▶ Exercise description: Write out every line below that includes the word "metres".

▶ Supplied information:
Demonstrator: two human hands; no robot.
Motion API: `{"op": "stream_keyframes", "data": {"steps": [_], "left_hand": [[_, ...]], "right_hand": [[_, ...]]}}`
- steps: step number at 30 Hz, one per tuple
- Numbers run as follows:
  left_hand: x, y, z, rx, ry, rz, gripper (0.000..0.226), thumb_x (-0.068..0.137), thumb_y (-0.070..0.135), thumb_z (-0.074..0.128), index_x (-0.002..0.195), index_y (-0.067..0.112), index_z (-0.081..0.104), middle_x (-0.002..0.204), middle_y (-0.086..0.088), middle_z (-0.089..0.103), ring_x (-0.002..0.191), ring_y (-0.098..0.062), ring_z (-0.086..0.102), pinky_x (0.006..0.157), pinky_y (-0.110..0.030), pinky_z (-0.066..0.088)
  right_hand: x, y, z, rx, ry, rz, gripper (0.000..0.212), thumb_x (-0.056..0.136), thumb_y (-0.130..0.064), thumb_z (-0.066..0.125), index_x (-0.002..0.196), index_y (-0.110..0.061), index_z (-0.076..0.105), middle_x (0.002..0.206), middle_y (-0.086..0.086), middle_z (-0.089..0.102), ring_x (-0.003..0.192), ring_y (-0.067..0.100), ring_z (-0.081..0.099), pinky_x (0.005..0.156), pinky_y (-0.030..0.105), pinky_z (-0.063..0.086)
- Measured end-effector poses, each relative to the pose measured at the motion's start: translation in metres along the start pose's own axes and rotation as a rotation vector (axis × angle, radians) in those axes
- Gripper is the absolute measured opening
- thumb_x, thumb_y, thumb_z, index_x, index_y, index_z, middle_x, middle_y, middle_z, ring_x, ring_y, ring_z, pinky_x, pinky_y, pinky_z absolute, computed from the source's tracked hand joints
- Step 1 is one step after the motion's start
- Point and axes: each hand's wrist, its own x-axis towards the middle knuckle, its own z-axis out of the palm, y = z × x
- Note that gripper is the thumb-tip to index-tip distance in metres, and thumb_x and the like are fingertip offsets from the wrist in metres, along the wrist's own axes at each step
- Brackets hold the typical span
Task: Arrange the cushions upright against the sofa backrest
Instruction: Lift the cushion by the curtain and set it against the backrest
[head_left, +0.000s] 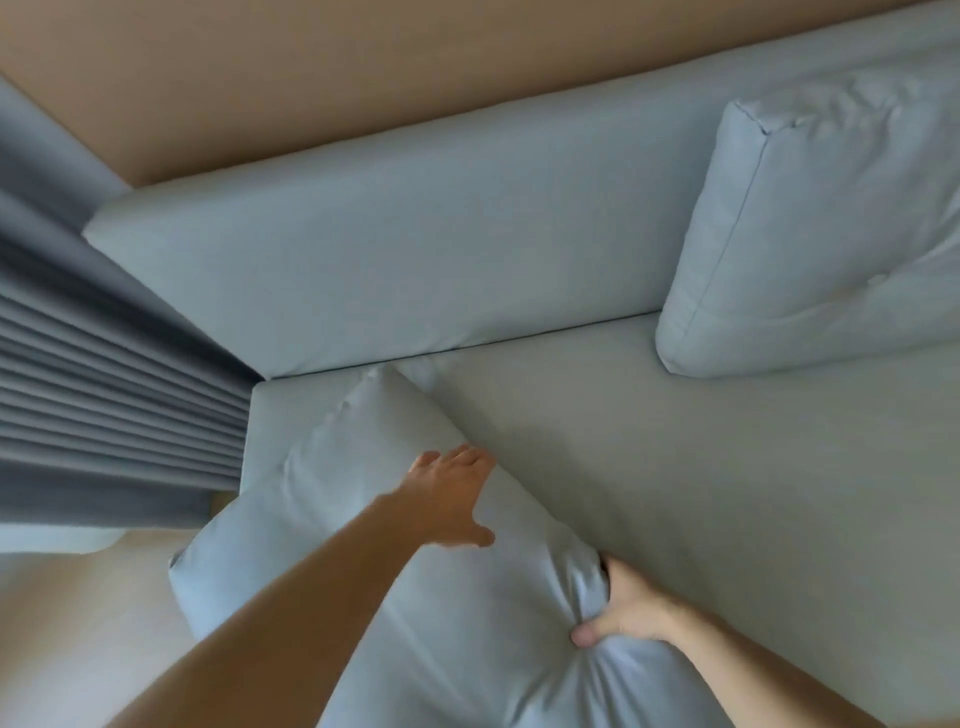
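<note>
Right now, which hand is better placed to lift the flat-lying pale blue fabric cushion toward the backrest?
Right hand: it already pinches the flat-lying pale blue fabric cushion at its edge, while the left hand lies open on top.

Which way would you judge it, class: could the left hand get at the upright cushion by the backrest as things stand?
Probably not without shifting: the left hand lies on the near cushion, and the upright cushion stands far right, though bare seat lies between.

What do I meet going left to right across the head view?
Curtain → near cushion → left hand flat on it → right hand gripping its edge → upright cushion against the backrest.
</note>
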Motion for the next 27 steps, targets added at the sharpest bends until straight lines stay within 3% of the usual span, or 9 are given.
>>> {"op": "stream_keyframes", "data": {"steps": [3,6,8,10,11,17,20,27], "left_hand": [[0.059,-0.023,-0.021,0.189,-0.205,0.127,0.138,0.067,0.068,0.083,0.165,0.018,0.001,0.173,-0.006,0.005,0.158,-0.024,0.005,0.126,-0.048,0.008],[0.11,-0.033,-0.04,0.256,-0.47,0.112,0.149,0.05,0.071,0.09,0.165,0.031,0.003,0.171,0.001,0.016,0.155,-0.027,0.023,0.122,-0.043,0.028],[0.123,-0.034,-0.041,0.289,-0.635,0.106,0.127,0.049,0.067,0.093,0.158,0.036,0.035,0.154,0.008,0.048,0.137,-0.025,0.052,0.11,-0.037,0.044],[0.124,-0.04,-0.03,0.222,-0.735,0.157,0.082,0.058,0.058,0.095,0.131,0.034,0.067,0.122,0.009,0.074,0.107,-0.018,0.071,0.101,-0.039,0.055],[0.119,-0.044,-0.023,0.199,-0.704,0.192,0.073,0.058,0.056,0.095,0.123,0.032,0.073,0.112,0.01,0.077,0.1,-0.016,0.072,0.098,-0.038,0.056],[0.031,-0.071,-0.043,0.069,-0.407,0.279,0.051,0.06,0.042,0.097,0.101,0.018,0.078,0.096,0.002,0.078,0.09,-0.021,0.073,0.086,-0.037,0.059],[-0.047,-0.102,-0.07,0.035,-0.241,0.222,0.045,0.067,0.038,0.093,0.1,0.016,0.072,0.092,0.002,0.075,0.088,-0.02,0.07,0.079,-0.034,0.056],[-0.203,-0.162,-0.142,-0.005,0.211,0.048,0.038,0.073,0.051,0.084,0.096,0.027,0.065,0.091,0.008,0.069,0.087,-0.016,0.063,0.08,-0.034,0.051]], "right_hand": [[-0.015,-0.013,0.008,-0.057,0.049,-0.023,0.122,0.038,-0.049,0.098,0.145,-0.033,0.043,0.14,-0.02,0.054,0.131,0.002,0.049,0.116,0.027,0.035],[-0.025,-0.014,0.017,-0.096,0.106,-0.003,0.116,0.038,-0.053,0.095,0.141,-0.04,0.045,0.135,-0.026,0.055,0.126,0.001,0.051,0.11,0.026,0.039],[-0.028,-0.01,0.023,-0.114,0.153,0.011,0.11,0.036,-0.055,0.094,0.135,-0.044,0.048,0.13,-0.029,0.058,0.122,0.0,0.054,0.107,0.027,0.043],[-0.034,-0.011,0.025,-0.136,0.18,0.02,0.102,0.037,-0.056,0.093,0.13,-0.045,0.052,0.124,-0.029,0.062,0.116,-0.002,0.058,0.103,0.027,0.047],[-0.037,-0.013,0.027,-0.14,0.194,0.02,0.099,0.037,-0.056,0.093,0.127,-0.045,0.053,0.121,-0.029,0.064,0.114,-0.003,0.06,0.101,0.027,0.049],[-0.086,-0.075,0.037,-0.257,0.276,0.012,0.086,0.038,-0.055,0.091,0.115,-0.037,0.056,0.109,-0.021,0.07,0.099,0.004,0.067,0.088,0.031,0.055],[-0.123,-0.143,0.038,-0.48,0.346,-0.013,0.08,0.045,-0.059,0.086,0.114,-0.033,0.055,0.106,-0.013,0.071,0.094,0.014,0.068,0.082,0.032,0.054],[-0.187,-0.315,-0.009,-0.966,0.614,-0.211,0.084,0.057,-0.061,0.083,0.128,-0.028,0.052,0.12,0.001,0.072,0.108,0.032,0.066,0.085,0.039,0.05]]}}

▶ Solved exercise:
- Measured end-effector poses, each relative to the pose measured at the motion's start: translation in metres along the start pose's own axes and rotation as a rotation vector (axis × angle, radians) in those axes
- Note that gripper is the thumb-tip to index-tip distance in metres, and thumb_x and the like are fingertip offsets from the wrist in metres, along the wrist's own axes at each step

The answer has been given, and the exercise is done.